Your instructions:
Quote from the first line below through the line that contains "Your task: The", both included, and leave the pictures out.

Input data:
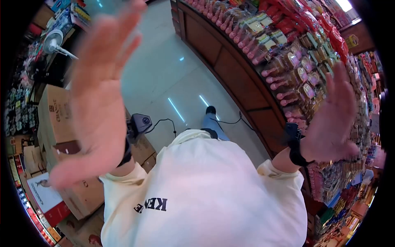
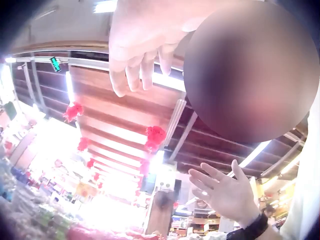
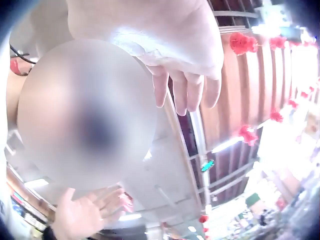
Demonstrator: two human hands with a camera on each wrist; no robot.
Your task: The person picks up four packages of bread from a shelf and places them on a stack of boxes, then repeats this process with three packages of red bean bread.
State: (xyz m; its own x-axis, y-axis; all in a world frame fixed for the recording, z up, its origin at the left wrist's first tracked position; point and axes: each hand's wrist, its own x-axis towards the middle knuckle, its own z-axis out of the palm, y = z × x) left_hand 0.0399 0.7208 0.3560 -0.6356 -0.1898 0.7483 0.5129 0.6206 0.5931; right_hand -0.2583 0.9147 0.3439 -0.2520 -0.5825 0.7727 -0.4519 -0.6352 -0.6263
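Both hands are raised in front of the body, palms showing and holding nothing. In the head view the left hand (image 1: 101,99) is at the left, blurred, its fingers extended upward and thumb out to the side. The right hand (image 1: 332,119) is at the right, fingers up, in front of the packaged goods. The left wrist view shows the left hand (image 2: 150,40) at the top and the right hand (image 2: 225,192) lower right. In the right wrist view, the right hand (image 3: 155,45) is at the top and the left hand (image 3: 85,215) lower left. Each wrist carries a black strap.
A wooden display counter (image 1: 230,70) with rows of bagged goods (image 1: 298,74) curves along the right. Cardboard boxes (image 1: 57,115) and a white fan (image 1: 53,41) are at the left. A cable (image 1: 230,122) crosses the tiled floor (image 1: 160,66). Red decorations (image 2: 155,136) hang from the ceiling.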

Problem solution:
Demonstrator: two human hands with a camera on each wrist; no robot.
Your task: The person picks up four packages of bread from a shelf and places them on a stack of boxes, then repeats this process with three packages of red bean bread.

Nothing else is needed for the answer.